The $1.6 trillion cost of customer frustration
The Times article is surprising given that many business executives today claim they’re prioritizing customer experience. A Gartner study, for instance, found that 89 percent of companies plan to compete on customer experience.
It’s also astonishing because the high cost of bad service is well documented. For example, 52 percent of customers have switched to another company due to poor customer service, according to a 2016 study from consulting firm Accenture. The estimated cost of customers switching to another company is a staggering $1.6 trillion annually.
How to use customer experience strategy to provide better customer service
Fixing customer support is important because customers won’t tolerate bad service. A study commissioned by Vision Critical found that 42 percent of Americans will stop shopping with a brand after only two bad experiences.
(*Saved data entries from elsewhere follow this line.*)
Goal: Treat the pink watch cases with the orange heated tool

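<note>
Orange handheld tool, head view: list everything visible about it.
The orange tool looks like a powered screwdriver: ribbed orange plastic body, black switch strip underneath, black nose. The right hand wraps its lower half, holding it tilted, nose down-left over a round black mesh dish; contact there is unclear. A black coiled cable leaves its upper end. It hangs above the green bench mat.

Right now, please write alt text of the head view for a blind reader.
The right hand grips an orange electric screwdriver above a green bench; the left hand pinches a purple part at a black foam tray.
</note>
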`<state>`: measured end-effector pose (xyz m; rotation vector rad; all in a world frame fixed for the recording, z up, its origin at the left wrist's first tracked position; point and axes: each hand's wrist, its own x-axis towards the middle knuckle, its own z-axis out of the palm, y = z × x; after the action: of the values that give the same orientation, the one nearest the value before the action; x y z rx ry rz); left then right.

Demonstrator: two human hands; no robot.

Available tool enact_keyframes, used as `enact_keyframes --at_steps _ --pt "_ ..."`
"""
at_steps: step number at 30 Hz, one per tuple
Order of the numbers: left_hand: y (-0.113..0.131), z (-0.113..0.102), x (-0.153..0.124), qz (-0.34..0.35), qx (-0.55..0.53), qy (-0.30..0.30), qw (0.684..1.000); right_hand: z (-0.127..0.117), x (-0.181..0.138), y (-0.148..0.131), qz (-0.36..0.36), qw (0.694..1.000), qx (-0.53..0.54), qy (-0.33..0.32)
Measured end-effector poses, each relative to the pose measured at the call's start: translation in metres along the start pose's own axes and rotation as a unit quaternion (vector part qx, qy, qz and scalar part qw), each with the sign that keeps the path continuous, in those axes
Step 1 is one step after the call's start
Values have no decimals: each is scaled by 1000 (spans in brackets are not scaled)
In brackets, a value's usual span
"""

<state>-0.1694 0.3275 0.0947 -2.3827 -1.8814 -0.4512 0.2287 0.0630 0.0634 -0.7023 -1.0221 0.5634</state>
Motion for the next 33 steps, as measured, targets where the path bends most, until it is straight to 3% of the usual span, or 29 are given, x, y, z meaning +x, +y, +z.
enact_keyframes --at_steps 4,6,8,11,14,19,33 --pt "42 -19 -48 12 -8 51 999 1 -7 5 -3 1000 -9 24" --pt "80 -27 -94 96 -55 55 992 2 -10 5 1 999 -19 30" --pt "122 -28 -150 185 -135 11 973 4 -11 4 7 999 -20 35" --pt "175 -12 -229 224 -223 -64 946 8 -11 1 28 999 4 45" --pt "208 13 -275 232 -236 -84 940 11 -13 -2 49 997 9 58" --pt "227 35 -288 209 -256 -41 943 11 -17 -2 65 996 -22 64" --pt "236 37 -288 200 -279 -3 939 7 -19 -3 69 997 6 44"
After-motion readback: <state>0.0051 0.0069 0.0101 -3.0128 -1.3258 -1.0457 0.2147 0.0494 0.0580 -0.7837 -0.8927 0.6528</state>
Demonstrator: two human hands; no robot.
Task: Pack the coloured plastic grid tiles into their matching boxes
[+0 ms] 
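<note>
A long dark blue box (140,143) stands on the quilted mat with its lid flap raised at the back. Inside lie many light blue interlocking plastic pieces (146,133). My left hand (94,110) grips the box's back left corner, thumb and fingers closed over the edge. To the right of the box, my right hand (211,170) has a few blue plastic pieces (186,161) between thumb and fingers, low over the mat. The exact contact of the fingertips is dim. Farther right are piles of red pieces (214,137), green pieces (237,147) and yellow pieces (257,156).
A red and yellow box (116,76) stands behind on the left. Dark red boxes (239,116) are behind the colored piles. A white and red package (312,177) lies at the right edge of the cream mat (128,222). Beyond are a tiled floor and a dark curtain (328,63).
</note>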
For many companies, providing a superior customer support experience is a potential source of competitive advantage.
42 percent of Americans will stop shopping with a brand after only two bad experiences. (TWEET THIS STAT)
That said, improving customer support requires a strategic approach. To keep customers happy, business leaders—especially those who lead the customer experience practice—need to look at the entire customer journey instead of considering just the moment when a customer decides to call the company.
A customer journey map can help identify gaps in customer experience. According to Jeanne Bliss, author of Chief Customer Officer 2.0 and guest speaker in the webinar The Rise of the Chief Customer Officer, a customer journey map unites the company’s leadership team to prioritize customer centricity and drive real change in the enterprise. Engaging with customers on an ongoing basis and mapping their interactions with the company is a useful start to understanding the buyer journey.
Pricing transparency can help improve customer service
One of the most disturbing revelations in the Times article is that some companies deliberately provide terrible customer service in order to sell premium support services.
Robbins explains, “some organizations have monetized [tech support] by intentionally engineering it so you have to wait an hour at least to speak to someone in support, and while you are on hold, you’re hearing messages like, ‘If you’d like premium support, call this number and for a fee, we will get to you immediately.’”
One solution to this tech support problem may be counterintuitive: raise the company’s prices. As the article points out, brands like Apple and Amazon deliver superior customer care because they’ve incorporated tech support into pricing strategies. “Companies rated best for tech support often charge more for their products or they may charge a subscription fee for enhanced customer care so the cost of helping you is baked in,” explains the Times article.
To fix bad customer service, companies need to gain a deeper customer understanding. Identify the gaps in the buyer journey and pinpoint customer complaints. Elevating customer support efforts is impossible in the absence of real customer intelligence on where your company is failing.
Putting customer support programs first
In an era where a great majority of companies are focusing on customer experience, business leaders can’t afford to put customer support programs at the end of the priority list. In some cases, tech support members are the only people customers interact with directly in the company. To win the customer experience revolution, all employees—but especially those working in customer support—should be part of the business strategy.